TASK DESCRIPTION -
Go through the records below and show every line with the string "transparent".

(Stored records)

____________

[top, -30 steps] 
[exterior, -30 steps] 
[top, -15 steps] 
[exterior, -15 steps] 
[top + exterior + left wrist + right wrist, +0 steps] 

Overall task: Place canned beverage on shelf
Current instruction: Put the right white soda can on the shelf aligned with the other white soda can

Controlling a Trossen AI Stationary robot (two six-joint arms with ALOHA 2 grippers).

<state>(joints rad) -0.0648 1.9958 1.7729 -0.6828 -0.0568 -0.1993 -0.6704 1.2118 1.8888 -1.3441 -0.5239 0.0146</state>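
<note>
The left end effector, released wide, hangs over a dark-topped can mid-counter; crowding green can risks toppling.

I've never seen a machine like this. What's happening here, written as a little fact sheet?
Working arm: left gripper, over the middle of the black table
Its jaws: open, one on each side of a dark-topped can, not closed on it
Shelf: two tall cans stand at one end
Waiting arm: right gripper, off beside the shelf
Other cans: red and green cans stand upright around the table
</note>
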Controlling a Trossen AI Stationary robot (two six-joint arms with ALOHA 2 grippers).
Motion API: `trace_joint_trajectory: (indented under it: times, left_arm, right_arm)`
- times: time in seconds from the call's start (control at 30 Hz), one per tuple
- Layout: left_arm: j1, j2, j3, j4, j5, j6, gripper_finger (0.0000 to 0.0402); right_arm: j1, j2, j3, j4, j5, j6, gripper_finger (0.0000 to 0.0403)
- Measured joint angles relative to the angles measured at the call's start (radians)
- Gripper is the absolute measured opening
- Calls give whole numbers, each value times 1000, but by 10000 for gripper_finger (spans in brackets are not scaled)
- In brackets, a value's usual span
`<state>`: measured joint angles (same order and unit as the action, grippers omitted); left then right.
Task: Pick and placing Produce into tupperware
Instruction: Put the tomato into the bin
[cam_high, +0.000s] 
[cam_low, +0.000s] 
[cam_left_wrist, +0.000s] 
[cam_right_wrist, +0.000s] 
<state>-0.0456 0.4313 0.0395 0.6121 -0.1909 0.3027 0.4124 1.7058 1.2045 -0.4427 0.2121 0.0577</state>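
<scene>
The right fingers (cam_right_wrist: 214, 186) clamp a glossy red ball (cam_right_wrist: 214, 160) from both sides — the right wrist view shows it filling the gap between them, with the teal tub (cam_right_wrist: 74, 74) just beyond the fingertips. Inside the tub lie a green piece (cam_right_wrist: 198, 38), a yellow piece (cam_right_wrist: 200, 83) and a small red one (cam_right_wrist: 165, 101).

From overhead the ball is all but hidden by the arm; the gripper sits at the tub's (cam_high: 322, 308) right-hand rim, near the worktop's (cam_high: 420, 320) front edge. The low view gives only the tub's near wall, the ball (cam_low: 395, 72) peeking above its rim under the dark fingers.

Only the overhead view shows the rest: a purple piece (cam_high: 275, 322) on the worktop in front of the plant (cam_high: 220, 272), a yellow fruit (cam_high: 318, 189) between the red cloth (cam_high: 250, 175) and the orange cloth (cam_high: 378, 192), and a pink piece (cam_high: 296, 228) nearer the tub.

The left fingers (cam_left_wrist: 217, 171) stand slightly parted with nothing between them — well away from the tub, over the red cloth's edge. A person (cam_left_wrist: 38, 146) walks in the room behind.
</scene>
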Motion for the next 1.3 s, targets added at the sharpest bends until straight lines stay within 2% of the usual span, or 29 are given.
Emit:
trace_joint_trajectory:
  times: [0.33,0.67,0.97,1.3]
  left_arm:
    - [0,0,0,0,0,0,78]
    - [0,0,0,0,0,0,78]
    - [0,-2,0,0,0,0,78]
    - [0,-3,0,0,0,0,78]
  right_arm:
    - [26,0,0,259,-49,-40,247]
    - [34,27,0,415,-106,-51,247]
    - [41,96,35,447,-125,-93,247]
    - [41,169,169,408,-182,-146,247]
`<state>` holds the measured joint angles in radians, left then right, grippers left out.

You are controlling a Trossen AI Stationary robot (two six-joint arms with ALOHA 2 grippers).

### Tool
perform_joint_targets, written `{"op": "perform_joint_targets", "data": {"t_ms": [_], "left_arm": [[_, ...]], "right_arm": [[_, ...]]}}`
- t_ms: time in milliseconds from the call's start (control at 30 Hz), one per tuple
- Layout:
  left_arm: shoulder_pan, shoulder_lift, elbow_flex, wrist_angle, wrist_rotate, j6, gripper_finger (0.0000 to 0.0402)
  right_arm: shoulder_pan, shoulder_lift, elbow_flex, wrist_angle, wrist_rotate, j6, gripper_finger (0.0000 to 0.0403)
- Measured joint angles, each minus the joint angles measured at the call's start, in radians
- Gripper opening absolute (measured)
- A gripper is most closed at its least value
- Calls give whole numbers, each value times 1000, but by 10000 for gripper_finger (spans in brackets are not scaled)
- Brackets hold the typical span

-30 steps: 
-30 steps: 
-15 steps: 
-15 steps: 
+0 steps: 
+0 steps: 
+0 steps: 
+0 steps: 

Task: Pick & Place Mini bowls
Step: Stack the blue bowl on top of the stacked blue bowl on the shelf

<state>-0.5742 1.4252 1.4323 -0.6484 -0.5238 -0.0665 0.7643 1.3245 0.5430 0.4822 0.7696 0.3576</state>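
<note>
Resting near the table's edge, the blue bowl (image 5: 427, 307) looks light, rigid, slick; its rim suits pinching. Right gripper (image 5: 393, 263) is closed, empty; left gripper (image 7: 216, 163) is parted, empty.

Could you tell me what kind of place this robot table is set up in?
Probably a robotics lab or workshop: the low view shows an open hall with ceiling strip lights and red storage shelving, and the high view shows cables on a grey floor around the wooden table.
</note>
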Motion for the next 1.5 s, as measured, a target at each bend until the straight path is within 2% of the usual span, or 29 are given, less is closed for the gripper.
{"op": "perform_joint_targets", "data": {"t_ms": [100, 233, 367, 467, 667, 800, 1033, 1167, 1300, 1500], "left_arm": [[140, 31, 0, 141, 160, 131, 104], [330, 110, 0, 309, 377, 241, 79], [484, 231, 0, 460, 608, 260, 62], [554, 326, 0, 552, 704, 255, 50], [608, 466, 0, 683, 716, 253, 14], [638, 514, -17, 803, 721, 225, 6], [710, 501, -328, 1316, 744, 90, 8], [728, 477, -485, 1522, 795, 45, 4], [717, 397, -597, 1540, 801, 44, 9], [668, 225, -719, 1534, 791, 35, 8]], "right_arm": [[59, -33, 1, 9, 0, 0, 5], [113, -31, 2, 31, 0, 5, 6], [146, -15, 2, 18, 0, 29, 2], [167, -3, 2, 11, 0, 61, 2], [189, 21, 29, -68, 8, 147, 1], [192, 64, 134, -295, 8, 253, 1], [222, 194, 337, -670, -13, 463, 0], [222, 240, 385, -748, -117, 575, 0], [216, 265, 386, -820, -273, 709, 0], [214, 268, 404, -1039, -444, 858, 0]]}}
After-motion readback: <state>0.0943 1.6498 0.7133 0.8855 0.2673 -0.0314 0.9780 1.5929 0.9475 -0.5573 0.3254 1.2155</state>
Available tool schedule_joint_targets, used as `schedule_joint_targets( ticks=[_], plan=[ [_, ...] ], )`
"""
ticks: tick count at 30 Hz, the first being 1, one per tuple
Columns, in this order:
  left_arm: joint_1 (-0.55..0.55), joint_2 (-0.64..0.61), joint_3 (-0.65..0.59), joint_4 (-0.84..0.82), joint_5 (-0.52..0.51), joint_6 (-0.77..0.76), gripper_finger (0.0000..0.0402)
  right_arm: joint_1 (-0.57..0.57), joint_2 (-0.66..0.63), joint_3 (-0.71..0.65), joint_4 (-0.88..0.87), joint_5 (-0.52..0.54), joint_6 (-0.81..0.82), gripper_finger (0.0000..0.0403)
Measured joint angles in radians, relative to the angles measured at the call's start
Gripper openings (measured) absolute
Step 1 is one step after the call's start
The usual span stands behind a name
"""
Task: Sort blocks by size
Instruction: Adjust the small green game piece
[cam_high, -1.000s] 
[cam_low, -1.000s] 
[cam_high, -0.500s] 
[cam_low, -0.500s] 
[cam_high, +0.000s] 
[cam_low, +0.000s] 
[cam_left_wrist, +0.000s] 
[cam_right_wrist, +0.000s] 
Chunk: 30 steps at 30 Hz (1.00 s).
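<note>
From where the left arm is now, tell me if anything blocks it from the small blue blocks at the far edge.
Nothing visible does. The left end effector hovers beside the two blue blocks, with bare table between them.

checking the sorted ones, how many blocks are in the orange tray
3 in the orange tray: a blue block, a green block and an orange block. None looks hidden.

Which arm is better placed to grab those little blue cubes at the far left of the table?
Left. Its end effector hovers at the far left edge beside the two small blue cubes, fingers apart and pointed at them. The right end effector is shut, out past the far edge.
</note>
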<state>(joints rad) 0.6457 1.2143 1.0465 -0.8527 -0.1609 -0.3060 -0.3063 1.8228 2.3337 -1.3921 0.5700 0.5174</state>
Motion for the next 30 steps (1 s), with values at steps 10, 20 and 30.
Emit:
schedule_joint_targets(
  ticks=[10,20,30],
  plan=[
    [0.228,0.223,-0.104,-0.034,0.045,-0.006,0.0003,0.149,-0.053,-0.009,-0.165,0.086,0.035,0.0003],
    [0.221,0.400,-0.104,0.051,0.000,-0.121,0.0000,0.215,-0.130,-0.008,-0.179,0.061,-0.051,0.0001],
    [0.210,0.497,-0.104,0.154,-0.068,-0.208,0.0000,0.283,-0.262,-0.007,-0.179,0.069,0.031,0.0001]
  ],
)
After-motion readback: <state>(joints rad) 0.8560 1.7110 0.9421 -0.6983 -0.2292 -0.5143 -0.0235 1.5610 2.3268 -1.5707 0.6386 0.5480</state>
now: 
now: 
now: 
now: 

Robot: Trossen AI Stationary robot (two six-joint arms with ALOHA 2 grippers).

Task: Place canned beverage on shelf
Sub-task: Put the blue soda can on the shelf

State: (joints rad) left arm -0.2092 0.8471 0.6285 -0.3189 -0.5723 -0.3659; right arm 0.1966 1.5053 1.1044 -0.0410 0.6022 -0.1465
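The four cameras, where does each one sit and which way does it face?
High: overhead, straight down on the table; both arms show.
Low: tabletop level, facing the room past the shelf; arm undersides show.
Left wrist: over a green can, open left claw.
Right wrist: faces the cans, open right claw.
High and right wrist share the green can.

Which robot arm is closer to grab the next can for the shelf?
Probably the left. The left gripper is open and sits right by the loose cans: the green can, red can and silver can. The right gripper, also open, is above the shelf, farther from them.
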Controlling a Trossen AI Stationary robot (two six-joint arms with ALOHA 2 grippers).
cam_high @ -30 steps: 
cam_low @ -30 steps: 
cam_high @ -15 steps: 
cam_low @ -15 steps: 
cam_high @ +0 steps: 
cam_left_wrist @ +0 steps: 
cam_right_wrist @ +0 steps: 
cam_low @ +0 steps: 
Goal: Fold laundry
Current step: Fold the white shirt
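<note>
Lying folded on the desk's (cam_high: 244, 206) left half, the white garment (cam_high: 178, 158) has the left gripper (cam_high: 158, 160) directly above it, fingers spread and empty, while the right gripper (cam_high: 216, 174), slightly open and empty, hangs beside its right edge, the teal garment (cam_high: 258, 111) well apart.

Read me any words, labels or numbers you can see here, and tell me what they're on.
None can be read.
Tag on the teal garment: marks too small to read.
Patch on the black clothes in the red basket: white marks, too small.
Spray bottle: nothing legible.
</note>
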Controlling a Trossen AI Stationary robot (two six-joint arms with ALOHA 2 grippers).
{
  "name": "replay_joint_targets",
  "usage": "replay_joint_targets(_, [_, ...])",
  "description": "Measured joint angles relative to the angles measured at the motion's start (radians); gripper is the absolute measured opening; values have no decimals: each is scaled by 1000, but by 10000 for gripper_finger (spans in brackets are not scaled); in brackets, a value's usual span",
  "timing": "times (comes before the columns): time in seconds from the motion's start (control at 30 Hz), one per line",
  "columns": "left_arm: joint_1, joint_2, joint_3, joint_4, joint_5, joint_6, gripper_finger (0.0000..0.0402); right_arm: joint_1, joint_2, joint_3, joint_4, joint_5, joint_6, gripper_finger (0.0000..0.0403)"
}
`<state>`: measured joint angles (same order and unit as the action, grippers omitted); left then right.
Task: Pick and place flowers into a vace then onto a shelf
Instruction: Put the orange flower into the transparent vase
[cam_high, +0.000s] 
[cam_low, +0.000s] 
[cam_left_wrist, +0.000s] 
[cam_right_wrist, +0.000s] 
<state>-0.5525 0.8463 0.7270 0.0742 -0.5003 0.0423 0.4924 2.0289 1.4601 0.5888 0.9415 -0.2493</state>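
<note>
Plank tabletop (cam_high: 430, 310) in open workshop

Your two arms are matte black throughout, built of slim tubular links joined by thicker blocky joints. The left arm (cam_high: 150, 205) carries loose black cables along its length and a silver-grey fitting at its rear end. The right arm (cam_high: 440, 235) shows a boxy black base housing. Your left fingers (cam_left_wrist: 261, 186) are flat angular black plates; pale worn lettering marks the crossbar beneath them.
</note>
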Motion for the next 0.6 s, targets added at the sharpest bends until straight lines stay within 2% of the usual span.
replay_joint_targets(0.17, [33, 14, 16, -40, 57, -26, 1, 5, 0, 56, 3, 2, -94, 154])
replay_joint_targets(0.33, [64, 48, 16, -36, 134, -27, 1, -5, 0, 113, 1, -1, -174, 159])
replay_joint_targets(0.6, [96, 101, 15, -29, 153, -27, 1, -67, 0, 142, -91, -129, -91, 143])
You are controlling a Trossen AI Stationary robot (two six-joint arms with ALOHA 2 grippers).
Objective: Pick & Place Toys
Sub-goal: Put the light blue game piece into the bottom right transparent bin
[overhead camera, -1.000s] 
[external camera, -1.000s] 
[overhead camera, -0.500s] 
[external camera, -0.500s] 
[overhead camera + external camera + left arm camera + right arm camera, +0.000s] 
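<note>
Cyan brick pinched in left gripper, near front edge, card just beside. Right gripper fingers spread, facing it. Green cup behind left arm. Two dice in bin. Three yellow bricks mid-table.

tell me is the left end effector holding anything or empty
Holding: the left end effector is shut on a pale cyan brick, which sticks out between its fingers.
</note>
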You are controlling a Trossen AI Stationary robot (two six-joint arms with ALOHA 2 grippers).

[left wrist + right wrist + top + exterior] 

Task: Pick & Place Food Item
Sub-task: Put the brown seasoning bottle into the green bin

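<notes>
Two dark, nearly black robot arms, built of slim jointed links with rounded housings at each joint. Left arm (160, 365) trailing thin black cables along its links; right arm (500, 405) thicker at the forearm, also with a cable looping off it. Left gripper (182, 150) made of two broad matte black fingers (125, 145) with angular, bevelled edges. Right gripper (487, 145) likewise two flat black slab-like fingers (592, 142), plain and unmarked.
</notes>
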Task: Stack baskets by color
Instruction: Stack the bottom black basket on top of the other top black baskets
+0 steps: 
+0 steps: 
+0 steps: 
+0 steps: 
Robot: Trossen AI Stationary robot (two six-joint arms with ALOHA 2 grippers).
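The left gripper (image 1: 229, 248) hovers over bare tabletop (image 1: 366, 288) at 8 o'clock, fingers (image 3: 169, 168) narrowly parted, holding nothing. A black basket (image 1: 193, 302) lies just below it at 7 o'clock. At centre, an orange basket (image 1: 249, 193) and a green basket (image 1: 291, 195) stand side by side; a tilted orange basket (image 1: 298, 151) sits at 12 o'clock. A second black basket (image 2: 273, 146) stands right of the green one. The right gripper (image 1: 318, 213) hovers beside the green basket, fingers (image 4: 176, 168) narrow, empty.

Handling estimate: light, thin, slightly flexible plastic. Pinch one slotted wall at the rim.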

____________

RESPONSE BELOW -
Instruction: Put the orange flower into the transparent vase
Sub-goal: Put the light blue game piece into the bottom right transparent bin

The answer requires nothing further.